_Problem to solve:_
Copy out the data line by line exactly, from its start to the line bearing "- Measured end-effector", inclusive.

_Supplied information:_
- - - -

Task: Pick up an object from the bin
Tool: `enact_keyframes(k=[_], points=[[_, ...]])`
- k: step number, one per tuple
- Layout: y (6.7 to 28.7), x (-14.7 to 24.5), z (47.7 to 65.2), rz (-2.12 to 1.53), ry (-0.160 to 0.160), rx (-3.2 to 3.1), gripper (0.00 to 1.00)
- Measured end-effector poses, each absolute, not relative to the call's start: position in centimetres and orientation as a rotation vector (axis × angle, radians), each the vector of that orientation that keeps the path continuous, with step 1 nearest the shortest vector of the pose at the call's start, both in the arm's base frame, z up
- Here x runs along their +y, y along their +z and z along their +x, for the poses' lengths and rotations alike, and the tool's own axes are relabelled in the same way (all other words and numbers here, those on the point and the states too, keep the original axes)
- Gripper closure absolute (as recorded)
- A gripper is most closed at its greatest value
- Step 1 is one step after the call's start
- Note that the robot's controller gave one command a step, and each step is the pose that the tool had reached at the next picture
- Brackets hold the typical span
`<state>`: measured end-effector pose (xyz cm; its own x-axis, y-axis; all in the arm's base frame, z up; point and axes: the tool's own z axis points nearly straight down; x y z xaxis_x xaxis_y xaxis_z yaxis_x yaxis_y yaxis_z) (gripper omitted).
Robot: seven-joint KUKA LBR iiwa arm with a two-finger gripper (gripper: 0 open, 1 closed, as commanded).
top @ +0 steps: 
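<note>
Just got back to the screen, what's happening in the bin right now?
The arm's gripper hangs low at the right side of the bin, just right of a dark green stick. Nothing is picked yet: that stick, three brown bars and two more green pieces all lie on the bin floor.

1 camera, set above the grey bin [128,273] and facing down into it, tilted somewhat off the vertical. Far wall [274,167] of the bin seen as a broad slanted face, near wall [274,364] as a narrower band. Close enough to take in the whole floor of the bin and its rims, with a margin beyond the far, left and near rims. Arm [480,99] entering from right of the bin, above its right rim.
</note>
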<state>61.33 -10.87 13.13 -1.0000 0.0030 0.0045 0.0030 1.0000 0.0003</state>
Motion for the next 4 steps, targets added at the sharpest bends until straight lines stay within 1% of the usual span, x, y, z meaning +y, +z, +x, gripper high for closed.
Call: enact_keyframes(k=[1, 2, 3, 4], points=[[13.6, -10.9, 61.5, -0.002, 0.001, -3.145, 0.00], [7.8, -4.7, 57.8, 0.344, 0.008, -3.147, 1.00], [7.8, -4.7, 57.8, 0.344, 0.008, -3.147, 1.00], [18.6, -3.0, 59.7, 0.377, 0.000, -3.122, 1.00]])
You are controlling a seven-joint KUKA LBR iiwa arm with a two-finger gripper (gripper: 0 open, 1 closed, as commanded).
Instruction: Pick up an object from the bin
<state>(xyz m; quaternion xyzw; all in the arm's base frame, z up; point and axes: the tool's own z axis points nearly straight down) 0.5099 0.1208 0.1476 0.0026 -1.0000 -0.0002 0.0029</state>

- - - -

_Response for this exercise:_
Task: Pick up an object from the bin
Tool: `enact_keyframes(k=[_], points=[[_, ...]])`
- k: step number, one per tuple
- Layout: y (6.7 to 28.7), x (-14.7 to 24.5), z (47.7 to 65.2), rz (-2.12 to 1.53), ry (-0.160 to 0.160), rx (-3.2 to 3.1), gripper (0.00 to 1.00)
- Measured end-effector poses, each absolute, not relative to the call's start: position in centimetres and orientation as a rotation vector (axis × angle, radians), each the vector of that orientation that keeps the path continuous, with step 1 nearest the shortest vector of the pose at the call's start, both in the arm's base frame, z up

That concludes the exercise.